Currently, I take the user inputted string(s) and divide them into two groups: regularly searchable strings, and strings that have wildcards (either * for 1 wildcard character, or .* for any amount).
If they are regularly searchable strings, then I use the normal str.find
function (as I tested this vs regex_search and this is faster), otherwise I use the regex_search
function.
The main problem is performance. As a benchmark comparison, it takes my program roughly 47 minutes and it is searching through 5,028,712 lines. From trying to figure this problem out on google it seems this entire search should take me well under a minute...
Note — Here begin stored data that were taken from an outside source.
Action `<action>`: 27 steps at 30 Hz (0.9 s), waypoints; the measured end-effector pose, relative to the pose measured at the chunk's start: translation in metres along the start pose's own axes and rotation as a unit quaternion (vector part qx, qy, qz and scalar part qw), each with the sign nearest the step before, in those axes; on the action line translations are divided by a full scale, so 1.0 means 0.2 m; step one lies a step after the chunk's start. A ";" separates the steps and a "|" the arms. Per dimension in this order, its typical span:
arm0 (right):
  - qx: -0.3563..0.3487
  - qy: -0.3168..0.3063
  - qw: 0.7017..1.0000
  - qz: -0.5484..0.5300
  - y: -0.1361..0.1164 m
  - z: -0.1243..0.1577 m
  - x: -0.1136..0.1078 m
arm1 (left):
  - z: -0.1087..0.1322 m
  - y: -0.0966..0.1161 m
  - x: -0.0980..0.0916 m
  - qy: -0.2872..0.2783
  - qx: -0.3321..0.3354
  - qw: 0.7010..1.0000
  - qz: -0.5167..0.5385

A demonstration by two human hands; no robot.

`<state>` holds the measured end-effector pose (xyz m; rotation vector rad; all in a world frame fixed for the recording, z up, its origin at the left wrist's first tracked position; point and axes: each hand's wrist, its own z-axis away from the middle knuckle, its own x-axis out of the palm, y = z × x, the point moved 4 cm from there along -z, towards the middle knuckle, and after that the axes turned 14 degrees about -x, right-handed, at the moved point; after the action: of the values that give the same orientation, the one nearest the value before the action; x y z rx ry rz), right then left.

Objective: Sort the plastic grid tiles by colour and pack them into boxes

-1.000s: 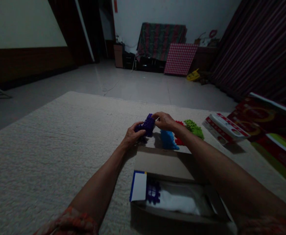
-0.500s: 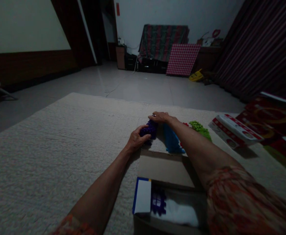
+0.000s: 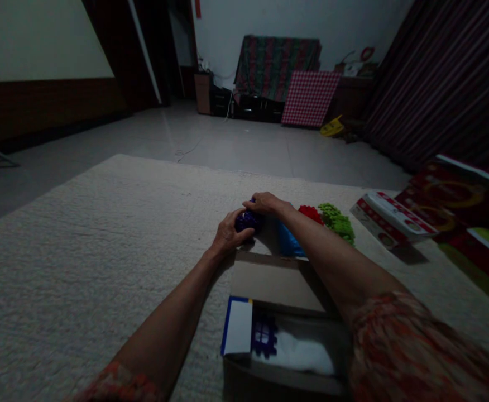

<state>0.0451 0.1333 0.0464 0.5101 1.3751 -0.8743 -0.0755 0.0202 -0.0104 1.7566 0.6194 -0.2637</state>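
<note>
Dark purple toothed plastic building pieces form a stack on the pale mat, beyond the open box. My left hand wraps the stack from the left, thumb at the near side and fingers behind. From above and the right, my right hand closes over its top end. Just right of the stack stand blue pieces, partly covered by my right forearm. Red pieces and green pieces lie beyond that forearm. In the open cardboard box are a purple window-shaped piece and white plastic wrapping.
A red and white carton sits at the mat's right side, beside larger dark red boxes. The pale mat stretches to the left. Past its far edge lies a tiled floor with a thin cord.
My right hand has moved slightly left and closer to my left hand on the purple stack. More of the red pieces shows. The whole view has shifted a little.
</note>
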 end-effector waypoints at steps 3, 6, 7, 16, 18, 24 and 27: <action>0.006 0.005 1.000 -0.006 -0.02 0.02 0.00 | 0.00 0.01 -0.01 -0.006 0.008 1.000 0.005; 0.018 0.005 1.000 -0.017 -0.02 0.03 0.01 | 0.00 0.02 -0.03 -0.012 0.014 1.000 -0.007; 0.025 0.003 0.999 -0.022 -0.02 0.03 0.02 | 0.00 0.02 -0.03 -0.013 0.013 1.000 -0.012; 0.094 -0.024 0.991 -0.095 -0.03 0.12 0.03 | 0.02 0.03 -0.08 -0.032 -0.041 0.999 0.015; 0.108 -0.024 0.987 -0.115 -0.06 0.15 0.03 | 0.02 0.03 -0.10 -0.038 -0.053 0.998 0.022; 0.127 -0.015 0.975 -0.180 -0.21 0.23 0.01 | 0.08 -0.02 -0.23 -0.047 -0.094 0.994 0.034; 0.122 -0.020 0.971 -0.203 -0.33 0.23 0.00 | 0.14 -0.06 -0.35 -0.039 -0.121 0.991 0.038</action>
<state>0.0218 0.0576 0.0654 0.3981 1.3656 -1.3918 -0.1368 -0.0227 0.0054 1.5250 0.5044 -0.1937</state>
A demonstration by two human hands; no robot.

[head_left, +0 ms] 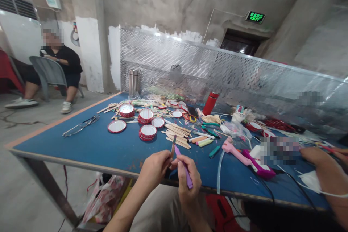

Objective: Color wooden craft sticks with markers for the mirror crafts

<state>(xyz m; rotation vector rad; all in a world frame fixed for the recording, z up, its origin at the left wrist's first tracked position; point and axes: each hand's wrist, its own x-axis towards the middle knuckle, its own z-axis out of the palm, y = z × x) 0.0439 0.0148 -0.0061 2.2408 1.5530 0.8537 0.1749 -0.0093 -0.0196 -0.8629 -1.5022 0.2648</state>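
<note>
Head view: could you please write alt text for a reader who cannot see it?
A person's left hand holds a dark-ended craft stick and the right hand a purple marker, at a blue table. On it lie loose craft sticks, more markers, red drum-like pieces and a pink glue gun.

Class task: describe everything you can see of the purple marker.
The purple marker is slim and straight, smooth and plastic-looking, with a wider section at its lower end. It slants in the right hand, whose fingers cover its middle. Its upper end points away from the person, close beside the wooden stick in the left hand; whether the two touch is unclear. It is in view at the near edge of the blue table.
</note>
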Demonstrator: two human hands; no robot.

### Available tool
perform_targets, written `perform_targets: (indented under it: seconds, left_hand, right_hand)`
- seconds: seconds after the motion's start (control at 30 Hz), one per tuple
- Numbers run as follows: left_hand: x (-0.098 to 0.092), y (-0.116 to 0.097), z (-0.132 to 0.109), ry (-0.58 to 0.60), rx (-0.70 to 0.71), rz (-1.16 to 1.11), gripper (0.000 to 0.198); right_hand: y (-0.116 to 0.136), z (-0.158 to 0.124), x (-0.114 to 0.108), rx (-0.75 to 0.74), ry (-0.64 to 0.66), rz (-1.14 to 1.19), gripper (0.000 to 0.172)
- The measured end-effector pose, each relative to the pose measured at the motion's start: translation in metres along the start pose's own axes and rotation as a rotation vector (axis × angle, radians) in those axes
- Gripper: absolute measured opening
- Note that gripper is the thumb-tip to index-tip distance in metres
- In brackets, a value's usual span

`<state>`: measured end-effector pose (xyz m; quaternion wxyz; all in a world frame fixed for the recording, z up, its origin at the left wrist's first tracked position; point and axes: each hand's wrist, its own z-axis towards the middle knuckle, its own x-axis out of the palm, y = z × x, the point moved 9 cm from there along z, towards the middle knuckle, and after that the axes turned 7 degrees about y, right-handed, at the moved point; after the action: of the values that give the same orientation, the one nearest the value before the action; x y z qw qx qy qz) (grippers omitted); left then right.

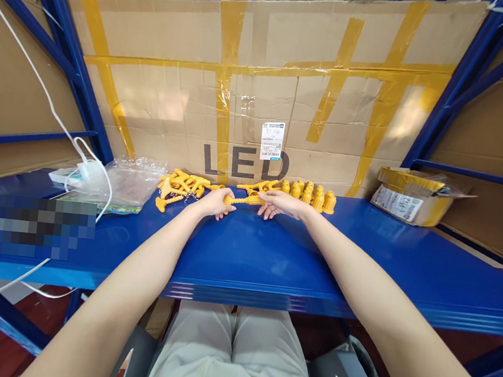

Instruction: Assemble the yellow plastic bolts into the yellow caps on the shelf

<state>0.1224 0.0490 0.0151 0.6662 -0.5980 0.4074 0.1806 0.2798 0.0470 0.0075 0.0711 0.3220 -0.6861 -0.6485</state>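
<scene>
Near the middle of the blue shelf, my left hand [217, 203] is closed on one end of a yellow plastic threaded rod [238, 200]. My right hand [282, 205] grips a yellow tapered sleeve [254, 199] at the rod's other end. Rod and sleeve lie in one line; how deep the rod sits inside is hidden. Beyond my left hand is a pile of yellow branched plastic parts [185, 181], some with threaded stems, and small dark metallic bits among them. Behind my right hand stand several yellow bell-shaped cups [329, 202] beside another yellow branched part [258, 185].
A large taped cardboard sheet [175, 104] walls off the back. On the left lie clear plastic bags [132, 180], a white power strip [90, 174] with trailing cables, and a blurred object [45, 225]. A small open carton [410, 198] sits at right. Blue rack posts flank the shelf.
</scene>
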Motion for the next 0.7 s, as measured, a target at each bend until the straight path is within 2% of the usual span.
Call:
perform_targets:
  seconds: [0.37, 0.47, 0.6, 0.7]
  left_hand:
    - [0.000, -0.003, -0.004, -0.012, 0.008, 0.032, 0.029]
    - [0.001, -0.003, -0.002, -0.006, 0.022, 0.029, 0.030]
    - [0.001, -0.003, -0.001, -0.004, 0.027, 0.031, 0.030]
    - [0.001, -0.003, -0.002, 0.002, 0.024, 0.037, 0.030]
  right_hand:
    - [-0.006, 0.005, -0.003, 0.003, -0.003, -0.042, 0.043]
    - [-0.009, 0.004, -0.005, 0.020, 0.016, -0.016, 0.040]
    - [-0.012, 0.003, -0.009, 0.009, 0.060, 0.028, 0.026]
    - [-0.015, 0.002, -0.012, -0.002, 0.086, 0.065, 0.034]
searchAllFilesForAllStrings
-> bool checkbox on the GUI where if it is set to true, the program will just search every file for every string, and false, will only search each "batch" of files (if the filepath includes a wildcard, such as "Read*.txt -> all files starting with Read and that are .txt files will be chosen)
Global variables:
vector<string> regex_patterns;
vector<string> excelFiles;
vector<string> nonWildCardSearchStrings;
vector<string> searchStrings;
vector<string> searchFiles;
vector<bool> regexIndex;
This function gets called from a GUI button using an editable text box that contains the path to the file. It essentially grabs strings and files from an excel file formatted with 2 columns, one column search strings, and one column search files. In search strings, XYY denotes 1 wildcard (because the user should be able to search for a * if they desire; XYZ denotes any # of wildcards):
ifstream excelFile;
string line;
string delimiter = ",";
int bIdxStrings = 0;
int bIdxFiles = 0;
for (int i = 0; i < excelPath.size(); i++)
{
excelFile.open(excelPath.at(i));
if (excelFile.is_open()) {}
else { return false; }
int index = 0;
while (getline(excelFile, line))
{
searchStrings.push_back(line.substr(0, line.find(delimiter)));
searchFiles.push_back(line.substr(line.find(delimiter) + 1));
index = index + 1;
}
searchStrings.erase(searchStrings.begin() + bIdxStrings);
searchFiles.erase(searchFiles.begin() + bIdxFiles);
bIdxStrings = searchStrings.size() + 1;
bIdxFiles = searchFiles.size() + 1;
for (int i = 0; i < searchStrings.size(); i++)
{
searchStrings.at(i) = addEscapes(searchStrings.at(i));
}
}
excelFile.close();
string key = "\";
size_t foundLast = 0;
string wcPath = "";
tuple<vector<string>, string> addWildCardFiles;
vector<string>test;
string holdTemp = "";
string regSearch = "";
string regtemp = "";
string fullPath = "";
vector<string>tempFiles;
vector<string>tempStrings;
// Search for wildcard paths. if any exist, find files based on their main directory. will not recursively search.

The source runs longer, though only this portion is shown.